==== Data provided ====

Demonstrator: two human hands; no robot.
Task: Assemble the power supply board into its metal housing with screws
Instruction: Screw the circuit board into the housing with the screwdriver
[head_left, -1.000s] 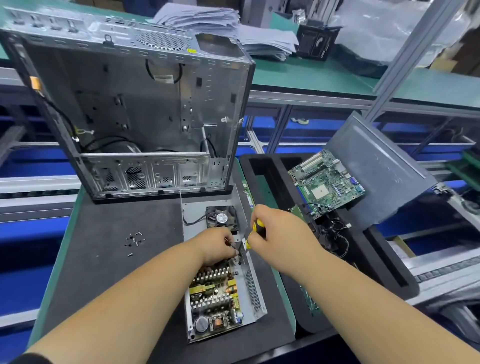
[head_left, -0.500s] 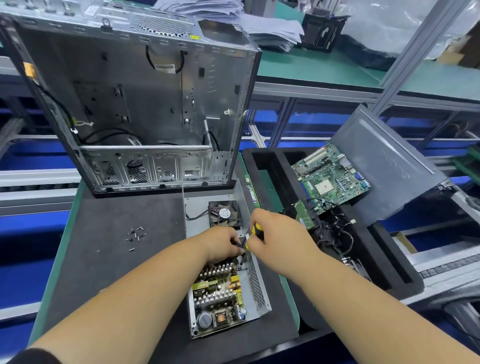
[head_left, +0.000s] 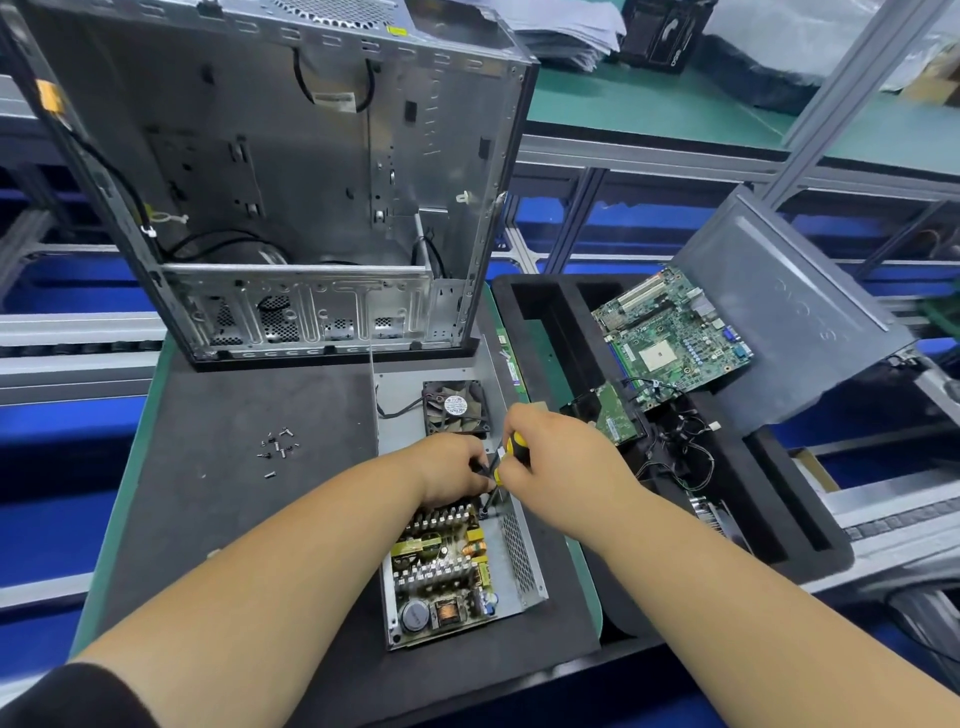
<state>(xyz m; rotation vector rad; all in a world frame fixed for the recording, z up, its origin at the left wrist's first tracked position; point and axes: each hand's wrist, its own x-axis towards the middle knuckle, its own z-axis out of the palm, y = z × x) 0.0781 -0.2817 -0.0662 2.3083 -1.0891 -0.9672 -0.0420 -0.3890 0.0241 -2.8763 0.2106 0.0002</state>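
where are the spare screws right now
In the head view, the screws lie loose on the dark mat, left of the housing.

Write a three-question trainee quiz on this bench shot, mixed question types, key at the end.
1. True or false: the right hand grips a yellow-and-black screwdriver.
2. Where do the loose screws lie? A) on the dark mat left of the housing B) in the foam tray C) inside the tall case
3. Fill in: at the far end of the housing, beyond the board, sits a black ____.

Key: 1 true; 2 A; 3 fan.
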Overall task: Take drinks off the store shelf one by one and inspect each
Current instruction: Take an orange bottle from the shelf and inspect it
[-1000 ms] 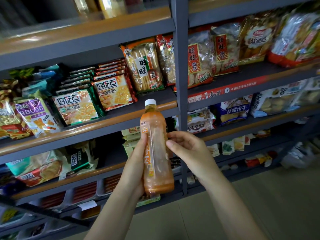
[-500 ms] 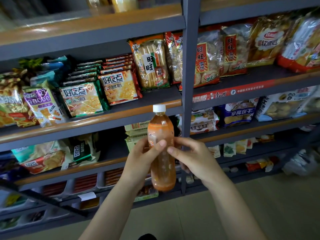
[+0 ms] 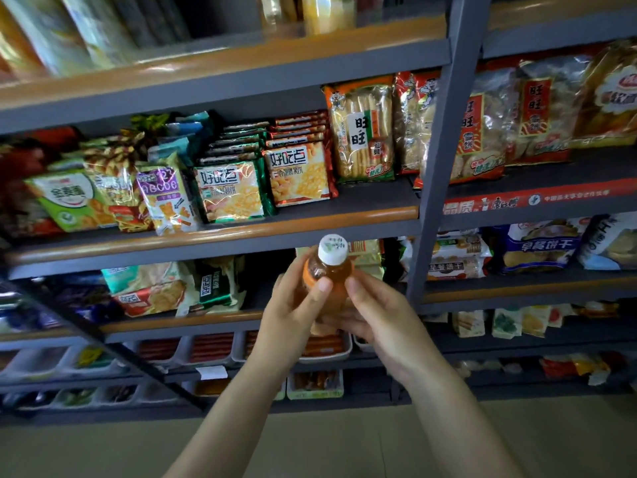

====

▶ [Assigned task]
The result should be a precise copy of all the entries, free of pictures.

▶ [Expected output]
Demonstrator: two human hands; no robot.
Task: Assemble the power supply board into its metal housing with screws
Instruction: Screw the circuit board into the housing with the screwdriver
[head_left, -1.000s] 
[head_left, -0.500s] 
[head_left, +0.000s] 
<state>(xyz m; rotation vector rad; all in a world frame fixed for the recording, z up, its origin at the left wrist's first tracked position; point and axes: each hand's wrist, its own x-axis towards the middle knuckle, its own z-axis out of the palm, y = z × x) 0.0781 -0.2817 -0.0662 2.3083 -1.0891 -0.9672 -0.0420 -0.3890 0.0241 -2.8763 0.2106 0.0002</state>
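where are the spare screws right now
In the head view, the screws lie loose on the dark mat, left of the housing.

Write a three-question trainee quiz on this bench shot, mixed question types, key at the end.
1. True or false: the right hand grips a yellow-and-black screwdriver.
2. Where do the loose screws lie? A) on the dark mat left of the housing B) in the foam tray C) inside the tall case
3. Fill in: at the far end of the housing, beyond the board, sits a black ____.

Key: 1 true; 2 A; 3 fan.
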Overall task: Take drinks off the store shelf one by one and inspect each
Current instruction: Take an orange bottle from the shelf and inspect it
[-1000 ms] 
[-500 ms] 
[+0 ms] 

This exercise requires nothing more.